PROBLEM DESCRIPTION ::
The output is the lines below from the one with "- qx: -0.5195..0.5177" through the one with "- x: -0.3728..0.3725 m", both included, printed exactly and with no other line.

*** AVAILABLE DATA ***

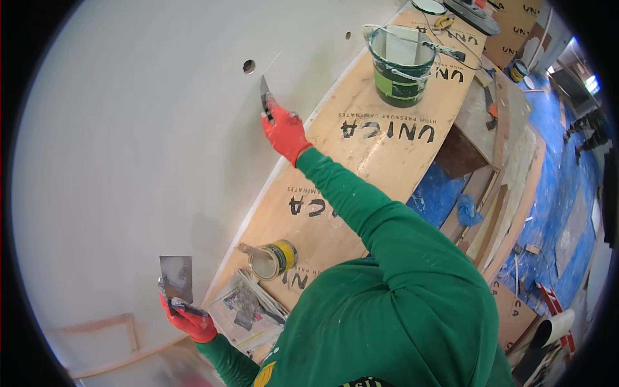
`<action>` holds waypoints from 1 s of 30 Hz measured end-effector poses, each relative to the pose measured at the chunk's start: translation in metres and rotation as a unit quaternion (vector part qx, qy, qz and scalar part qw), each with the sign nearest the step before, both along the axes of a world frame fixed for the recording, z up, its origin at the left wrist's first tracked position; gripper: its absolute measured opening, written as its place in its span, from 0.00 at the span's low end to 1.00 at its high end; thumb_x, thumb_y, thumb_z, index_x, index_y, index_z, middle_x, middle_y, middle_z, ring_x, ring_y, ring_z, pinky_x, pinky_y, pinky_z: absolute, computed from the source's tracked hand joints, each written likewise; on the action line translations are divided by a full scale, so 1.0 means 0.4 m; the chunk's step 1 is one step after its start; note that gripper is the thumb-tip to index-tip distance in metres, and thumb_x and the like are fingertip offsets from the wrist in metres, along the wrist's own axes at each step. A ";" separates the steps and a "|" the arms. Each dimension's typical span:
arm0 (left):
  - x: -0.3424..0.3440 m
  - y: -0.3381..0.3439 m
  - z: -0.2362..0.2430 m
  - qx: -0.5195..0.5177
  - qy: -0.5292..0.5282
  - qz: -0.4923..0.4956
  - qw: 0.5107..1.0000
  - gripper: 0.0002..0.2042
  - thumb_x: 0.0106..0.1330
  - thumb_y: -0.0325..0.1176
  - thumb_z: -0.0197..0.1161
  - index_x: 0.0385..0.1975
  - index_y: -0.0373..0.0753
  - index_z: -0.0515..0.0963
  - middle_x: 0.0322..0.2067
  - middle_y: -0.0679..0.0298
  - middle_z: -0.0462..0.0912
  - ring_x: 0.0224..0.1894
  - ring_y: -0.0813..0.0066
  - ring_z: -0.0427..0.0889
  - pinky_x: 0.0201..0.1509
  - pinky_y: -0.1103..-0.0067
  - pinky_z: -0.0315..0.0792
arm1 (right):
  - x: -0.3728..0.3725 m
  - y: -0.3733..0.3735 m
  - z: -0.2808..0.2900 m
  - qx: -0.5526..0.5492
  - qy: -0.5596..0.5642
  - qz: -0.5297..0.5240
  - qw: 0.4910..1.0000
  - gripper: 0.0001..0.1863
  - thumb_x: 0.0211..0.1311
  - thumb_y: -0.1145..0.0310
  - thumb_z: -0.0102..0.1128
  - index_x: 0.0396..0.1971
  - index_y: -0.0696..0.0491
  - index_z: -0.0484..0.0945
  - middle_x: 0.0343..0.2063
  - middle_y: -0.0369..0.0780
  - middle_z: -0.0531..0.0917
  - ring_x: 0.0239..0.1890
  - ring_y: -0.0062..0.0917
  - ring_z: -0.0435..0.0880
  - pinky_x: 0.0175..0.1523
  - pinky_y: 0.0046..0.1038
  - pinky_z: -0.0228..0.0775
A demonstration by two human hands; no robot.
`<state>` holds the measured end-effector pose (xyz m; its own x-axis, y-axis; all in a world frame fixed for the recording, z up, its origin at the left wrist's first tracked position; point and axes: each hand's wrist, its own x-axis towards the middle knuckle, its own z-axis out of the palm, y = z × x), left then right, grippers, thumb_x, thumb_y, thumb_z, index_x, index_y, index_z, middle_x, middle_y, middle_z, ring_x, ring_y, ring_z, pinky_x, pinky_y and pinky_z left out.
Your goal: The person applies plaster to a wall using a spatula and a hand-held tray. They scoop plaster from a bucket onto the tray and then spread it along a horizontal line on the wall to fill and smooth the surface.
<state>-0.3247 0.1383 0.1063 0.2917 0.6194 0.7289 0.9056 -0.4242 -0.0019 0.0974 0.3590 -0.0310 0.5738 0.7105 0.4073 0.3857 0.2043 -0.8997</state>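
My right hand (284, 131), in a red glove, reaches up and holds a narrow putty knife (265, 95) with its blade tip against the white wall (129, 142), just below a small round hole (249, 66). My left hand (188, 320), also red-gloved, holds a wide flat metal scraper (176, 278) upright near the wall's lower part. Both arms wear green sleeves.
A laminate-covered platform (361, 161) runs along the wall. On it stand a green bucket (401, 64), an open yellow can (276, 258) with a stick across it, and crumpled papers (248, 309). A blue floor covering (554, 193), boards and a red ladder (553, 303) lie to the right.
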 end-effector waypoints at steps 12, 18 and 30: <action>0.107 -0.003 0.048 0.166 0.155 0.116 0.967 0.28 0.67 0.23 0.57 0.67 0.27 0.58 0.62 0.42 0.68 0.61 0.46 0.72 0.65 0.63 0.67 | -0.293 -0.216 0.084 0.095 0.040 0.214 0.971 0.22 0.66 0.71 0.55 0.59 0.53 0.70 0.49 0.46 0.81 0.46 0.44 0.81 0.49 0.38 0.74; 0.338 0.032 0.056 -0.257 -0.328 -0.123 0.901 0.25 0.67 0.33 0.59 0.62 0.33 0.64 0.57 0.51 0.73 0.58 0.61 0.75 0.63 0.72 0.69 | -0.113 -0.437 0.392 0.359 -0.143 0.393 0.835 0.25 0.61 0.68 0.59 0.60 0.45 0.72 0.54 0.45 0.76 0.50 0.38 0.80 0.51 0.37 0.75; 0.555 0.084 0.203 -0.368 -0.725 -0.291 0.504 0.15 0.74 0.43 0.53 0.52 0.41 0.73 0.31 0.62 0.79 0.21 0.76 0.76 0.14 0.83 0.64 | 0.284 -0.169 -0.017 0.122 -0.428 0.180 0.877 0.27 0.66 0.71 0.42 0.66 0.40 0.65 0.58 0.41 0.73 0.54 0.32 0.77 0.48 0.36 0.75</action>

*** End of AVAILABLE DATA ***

RESPONSE BELOW ::
  - qx: -0.5195..0.5177
  - qy: -0.5292..0.5282
  - qz: -0.4923..0.4956
  - qw: 0.5107..1.0000
  - gripper: 0.0002..0.2042
  - thumb_x: 0.0106..0.1330
  - thumb_y: -0.0325..0.1176
  - thumb_z: -0.0197..0.1161
  - index_x: 0.0385..0.1975
  - index_y: -0.0373..0.0753
  - index_z: -0.0515..0.0963
  - middle_x: 0.0322..0.2067
  - middle_y: -0.0679..0.0298
  - middle_z: -0.0462..0.0912
  - ring_x: 0.0224..0.1894
  - ring_y: -0.0813..0.0066
  - ring_z: -0.0427..0.0889
  - pinky_x: 0.0201..0.1509
  - pinky_y: -0.1103..-0.0067
  - pinky_z: -0.0315..0.0792
arm1 (right):
  - x: -0.3728..0.3725 m

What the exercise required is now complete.